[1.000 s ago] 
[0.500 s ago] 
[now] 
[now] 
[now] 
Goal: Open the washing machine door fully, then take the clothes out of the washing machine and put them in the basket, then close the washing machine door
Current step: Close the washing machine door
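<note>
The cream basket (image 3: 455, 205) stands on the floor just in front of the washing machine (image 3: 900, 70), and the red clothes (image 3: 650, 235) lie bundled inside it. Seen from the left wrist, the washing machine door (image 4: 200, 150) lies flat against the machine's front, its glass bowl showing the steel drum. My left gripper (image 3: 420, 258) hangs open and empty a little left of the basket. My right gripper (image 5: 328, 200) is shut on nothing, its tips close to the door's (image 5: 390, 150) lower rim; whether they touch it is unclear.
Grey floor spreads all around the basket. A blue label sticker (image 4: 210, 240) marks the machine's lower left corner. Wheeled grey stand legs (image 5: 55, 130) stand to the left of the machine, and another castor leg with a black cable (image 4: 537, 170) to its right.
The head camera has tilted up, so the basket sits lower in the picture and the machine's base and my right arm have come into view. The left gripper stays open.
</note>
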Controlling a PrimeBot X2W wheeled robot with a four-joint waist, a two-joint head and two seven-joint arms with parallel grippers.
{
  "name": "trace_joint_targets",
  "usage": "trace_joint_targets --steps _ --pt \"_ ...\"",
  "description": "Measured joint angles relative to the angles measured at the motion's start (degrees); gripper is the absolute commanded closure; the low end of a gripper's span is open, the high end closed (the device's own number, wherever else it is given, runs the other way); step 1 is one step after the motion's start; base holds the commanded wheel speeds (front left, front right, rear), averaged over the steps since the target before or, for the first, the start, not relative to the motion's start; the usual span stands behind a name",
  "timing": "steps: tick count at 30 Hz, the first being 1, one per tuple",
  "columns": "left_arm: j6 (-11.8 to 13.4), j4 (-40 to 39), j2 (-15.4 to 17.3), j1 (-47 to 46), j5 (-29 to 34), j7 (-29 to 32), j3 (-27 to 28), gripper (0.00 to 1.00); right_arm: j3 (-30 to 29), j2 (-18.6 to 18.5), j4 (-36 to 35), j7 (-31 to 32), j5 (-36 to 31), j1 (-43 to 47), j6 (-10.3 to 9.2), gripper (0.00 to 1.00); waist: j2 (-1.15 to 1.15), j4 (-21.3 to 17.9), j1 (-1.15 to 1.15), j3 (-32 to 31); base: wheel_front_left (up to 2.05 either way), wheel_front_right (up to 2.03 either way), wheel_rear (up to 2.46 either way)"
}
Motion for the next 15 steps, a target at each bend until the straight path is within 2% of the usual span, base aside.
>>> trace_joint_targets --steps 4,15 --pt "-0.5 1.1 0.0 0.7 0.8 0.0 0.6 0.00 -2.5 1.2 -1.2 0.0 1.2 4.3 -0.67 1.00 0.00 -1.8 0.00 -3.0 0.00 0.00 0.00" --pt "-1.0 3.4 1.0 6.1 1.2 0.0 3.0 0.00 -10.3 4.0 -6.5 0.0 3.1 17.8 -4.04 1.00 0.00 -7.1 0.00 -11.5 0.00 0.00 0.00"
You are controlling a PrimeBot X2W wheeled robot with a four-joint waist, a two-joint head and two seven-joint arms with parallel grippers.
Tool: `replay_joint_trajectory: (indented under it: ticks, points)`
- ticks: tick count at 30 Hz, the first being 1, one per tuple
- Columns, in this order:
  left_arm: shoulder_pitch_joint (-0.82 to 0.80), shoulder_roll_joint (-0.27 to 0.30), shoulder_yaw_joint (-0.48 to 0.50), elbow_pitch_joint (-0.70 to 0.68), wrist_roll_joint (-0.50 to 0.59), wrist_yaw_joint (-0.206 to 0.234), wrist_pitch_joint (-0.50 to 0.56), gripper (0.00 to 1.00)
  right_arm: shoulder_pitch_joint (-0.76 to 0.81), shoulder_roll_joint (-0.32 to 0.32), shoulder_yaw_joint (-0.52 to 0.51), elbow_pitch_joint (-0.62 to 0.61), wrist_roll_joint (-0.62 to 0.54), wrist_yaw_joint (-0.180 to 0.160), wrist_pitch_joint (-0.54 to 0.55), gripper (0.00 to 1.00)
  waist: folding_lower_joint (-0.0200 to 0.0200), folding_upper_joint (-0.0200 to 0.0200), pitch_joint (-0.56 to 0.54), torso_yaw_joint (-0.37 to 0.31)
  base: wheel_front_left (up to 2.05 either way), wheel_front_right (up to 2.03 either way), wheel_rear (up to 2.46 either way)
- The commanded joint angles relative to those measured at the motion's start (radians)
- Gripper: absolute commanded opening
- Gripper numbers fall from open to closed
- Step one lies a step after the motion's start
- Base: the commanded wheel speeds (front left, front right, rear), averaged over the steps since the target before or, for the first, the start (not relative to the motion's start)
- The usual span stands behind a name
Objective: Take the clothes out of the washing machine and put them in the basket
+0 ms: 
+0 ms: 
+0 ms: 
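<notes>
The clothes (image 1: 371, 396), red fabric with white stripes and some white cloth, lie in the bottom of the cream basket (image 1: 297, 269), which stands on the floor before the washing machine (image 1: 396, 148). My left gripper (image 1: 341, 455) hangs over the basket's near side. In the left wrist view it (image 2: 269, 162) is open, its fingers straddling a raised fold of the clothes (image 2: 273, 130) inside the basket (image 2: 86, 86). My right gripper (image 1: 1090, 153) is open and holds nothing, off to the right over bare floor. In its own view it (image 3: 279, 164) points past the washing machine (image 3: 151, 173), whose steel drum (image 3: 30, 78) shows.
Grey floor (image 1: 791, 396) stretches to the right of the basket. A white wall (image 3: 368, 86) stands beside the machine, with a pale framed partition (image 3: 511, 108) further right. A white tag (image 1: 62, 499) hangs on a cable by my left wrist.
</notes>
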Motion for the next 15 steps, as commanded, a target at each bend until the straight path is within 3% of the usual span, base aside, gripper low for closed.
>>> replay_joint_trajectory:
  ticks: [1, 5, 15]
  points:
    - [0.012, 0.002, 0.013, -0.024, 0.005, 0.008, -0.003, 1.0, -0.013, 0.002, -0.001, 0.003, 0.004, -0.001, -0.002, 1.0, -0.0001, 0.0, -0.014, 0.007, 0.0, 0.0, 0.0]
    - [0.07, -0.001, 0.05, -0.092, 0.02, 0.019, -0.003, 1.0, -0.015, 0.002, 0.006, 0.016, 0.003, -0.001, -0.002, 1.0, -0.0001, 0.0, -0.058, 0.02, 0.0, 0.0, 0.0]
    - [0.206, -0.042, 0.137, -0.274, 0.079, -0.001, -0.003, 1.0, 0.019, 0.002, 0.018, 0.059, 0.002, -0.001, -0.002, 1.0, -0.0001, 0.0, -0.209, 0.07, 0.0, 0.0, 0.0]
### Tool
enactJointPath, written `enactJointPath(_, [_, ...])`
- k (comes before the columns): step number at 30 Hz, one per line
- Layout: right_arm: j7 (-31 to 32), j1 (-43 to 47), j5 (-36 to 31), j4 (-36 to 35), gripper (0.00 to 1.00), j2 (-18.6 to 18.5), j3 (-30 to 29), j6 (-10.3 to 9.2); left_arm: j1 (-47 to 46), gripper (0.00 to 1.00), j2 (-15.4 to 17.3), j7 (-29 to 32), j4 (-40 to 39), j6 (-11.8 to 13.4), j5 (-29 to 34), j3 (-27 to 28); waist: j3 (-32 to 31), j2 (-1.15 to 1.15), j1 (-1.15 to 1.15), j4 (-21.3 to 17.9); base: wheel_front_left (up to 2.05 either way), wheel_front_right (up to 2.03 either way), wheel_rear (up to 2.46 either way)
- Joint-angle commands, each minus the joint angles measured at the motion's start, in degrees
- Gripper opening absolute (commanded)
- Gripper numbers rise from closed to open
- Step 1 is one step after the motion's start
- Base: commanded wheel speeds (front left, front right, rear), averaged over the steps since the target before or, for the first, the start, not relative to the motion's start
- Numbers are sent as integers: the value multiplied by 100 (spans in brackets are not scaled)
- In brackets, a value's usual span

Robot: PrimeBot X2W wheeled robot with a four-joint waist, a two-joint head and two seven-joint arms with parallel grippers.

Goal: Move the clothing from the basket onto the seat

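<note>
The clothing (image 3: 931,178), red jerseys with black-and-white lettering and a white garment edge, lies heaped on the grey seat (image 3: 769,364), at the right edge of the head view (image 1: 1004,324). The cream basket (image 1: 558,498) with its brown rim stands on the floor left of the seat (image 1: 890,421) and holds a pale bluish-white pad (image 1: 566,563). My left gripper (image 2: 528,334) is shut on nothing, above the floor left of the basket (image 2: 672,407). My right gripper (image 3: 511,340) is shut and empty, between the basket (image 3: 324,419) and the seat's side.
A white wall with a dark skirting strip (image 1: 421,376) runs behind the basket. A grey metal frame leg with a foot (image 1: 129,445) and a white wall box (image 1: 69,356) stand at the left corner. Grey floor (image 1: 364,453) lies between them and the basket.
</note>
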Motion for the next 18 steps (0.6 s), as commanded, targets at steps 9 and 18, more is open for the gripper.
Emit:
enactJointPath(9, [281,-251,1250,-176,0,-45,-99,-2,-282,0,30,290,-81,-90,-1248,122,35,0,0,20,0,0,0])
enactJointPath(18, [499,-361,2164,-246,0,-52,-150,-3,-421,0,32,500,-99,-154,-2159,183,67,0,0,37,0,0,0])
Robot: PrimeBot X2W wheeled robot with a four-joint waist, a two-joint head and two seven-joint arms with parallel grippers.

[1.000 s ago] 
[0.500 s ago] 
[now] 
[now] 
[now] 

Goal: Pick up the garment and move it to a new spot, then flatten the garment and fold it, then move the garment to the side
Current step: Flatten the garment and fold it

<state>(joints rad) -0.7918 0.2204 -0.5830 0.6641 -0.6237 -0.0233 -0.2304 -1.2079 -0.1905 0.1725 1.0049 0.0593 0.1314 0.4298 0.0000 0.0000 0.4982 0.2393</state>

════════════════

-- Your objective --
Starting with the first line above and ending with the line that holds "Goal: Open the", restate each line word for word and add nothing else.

-- Answer space --
[1.000 s ago] 
[0.500 s ago] 
[now] 
[now] 
[now] 
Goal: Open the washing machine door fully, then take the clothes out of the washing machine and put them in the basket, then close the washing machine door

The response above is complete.